Dataset records:
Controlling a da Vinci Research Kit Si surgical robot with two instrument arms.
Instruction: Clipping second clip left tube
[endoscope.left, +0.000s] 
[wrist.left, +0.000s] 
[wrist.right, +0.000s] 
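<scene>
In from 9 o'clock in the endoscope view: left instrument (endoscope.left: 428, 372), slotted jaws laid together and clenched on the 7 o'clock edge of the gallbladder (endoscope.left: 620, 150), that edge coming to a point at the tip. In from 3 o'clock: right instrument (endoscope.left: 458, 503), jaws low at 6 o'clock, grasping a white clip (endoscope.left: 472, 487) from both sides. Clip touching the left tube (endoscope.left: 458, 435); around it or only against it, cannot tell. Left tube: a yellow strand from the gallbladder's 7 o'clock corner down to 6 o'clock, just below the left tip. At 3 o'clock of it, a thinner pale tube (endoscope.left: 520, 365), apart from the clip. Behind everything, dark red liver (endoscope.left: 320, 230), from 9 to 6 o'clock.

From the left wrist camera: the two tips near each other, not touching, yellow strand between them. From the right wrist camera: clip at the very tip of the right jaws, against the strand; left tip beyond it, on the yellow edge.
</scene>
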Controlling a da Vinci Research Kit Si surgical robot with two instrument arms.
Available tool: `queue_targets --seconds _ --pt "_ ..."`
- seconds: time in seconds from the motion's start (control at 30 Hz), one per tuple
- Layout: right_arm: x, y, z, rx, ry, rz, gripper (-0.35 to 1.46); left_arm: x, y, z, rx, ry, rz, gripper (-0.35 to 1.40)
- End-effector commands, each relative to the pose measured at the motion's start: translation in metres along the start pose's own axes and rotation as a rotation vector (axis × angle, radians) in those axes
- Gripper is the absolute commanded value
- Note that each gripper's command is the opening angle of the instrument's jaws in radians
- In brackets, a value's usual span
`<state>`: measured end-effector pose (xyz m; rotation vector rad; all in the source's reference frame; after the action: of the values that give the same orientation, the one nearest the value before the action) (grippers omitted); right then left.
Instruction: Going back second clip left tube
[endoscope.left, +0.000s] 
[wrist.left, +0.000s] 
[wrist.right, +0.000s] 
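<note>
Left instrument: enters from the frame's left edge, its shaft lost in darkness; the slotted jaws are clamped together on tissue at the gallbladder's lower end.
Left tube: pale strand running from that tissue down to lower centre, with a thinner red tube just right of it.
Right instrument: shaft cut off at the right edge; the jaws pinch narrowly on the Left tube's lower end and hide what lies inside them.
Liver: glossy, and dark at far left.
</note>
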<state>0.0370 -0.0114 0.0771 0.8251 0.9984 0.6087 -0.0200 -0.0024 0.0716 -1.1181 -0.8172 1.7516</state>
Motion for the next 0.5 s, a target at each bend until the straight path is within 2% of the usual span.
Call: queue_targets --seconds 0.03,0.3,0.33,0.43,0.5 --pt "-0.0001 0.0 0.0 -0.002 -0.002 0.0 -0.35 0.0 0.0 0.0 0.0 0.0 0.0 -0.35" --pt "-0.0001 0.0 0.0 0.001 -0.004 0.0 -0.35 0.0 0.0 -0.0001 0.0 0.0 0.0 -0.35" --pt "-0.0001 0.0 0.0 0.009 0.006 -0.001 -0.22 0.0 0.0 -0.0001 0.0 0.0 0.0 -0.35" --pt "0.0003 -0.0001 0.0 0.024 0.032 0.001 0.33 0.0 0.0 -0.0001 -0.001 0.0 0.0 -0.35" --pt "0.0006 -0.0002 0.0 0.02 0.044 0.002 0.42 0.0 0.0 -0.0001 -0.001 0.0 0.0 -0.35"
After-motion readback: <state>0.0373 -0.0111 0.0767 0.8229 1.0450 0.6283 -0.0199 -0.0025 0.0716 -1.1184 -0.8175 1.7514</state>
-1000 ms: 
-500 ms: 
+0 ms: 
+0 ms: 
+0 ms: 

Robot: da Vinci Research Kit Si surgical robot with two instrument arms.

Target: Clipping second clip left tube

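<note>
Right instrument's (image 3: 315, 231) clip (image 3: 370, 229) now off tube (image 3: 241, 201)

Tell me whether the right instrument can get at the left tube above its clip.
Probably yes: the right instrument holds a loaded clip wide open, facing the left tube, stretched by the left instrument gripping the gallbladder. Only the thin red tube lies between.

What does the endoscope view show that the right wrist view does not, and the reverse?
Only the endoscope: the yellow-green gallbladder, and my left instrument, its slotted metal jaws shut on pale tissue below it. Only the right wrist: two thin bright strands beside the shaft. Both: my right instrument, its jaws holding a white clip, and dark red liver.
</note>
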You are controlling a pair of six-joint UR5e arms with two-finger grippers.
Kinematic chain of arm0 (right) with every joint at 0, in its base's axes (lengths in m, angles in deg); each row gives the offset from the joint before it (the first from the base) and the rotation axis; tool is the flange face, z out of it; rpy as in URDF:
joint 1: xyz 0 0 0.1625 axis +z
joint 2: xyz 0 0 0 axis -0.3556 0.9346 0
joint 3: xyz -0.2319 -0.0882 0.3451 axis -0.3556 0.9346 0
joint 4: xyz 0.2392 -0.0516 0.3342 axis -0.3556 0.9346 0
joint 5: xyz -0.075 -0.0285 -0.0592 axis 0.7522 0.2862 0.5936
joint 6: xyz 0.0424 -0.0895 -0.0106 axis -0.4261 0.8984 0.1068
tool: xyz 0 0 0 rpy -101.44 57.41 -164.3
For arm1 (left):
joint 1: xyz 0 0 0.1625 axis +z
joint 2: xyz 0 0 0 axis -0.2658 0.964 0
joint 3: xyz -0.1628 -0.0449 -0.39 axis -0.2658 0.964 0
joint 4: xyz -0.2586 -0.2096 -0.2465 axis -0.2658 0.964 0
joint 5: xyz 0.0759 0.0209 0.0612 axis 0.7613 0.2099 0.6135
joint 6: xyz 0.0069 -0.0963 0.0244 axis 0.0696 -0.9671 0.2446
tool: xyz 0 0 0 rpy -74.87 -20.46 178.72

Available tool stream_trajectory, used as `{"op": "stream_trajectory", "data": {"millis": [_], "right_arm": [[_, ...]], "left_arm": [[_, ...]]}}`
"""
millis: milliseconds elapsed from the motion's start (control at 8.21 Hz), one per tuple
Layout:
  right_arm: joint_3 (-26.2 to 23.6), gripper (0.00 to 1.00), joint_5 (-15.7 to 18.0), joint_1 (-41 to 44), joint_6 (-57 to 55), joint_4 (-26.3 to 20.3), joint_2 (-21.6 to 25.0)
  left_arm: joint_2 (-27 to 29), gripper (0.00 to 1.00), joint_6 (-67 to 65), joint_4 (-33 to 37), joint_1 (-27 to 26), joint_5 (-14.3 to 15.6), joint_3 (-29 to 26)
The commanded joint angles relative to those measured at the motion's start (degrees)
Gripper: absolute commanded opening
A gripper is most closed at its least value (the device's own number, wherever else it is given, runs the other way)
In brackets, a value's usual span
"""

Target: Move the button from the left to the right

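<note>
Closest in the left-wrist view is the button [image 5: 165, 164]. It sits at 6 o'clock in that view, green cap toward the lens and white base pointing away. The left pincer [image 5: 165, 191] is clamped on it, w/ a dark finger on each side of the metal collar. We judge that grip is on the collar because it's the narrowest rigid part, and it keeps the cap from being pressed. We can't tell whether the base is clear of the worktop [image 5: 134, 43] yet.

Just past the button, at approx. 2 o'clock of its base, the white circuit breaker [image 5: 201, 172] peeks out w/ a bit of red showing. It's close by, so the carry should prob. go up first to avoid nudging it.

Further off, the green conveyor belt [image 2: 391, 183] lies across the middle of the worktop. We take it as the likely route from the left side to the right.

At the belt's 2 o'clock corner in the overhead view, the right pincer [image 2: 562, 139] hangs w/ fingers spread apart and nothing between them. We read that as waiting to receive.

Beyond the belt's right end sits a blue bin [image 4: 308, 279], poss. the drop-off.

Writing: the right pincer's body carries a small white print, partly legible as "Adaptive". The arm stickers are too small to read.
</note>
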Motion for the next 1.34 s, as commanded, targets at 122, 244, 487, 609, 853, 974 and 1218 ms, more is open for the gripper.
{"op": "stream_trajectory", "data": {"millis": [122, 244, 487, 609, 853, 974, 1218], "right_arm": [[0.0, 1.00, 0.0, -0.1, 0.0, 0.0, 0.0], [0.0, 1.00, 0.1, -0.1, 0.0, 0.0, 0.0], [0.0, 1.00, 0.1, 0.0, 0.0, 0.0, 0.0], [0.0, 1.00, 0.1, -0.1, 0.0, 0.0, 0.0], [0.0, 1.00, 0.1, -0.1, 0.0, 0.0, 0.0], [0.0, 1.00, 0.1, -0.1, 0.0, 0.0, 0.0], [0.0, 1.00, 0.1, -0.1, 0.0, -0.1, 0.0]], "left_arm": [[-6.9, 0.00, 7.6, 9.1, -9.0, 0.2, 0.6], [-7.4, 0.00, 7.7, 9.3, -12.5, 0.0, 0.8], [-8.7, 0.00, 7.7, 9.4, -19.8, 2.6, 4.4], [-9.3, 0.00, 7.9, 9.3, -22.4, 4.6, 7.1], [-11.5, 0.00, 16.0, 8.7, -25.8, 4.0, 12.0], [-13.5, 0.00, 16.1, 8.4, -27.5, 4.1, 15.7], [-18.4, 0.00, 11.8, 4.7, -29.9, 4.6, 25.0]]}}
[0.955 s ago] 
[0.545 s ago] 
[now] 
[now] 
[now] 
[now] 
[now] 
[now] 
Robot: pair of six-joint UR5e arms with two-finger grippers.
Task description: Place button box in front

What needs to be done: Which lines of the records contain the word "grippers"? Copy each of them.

Response to this task:
`<state>`: measured end-effector pose (xyz m; rotation vector rad; all in the source's reference frame; after the action: of the values that give the same orientation, the one nearest the value before the action) (grippers omitted); right then left.
You are controlling a pair of six-joint UR5e arms with two-finger grippers.
Robot: pair of six-joint UR5e arms with two-finger grippers.

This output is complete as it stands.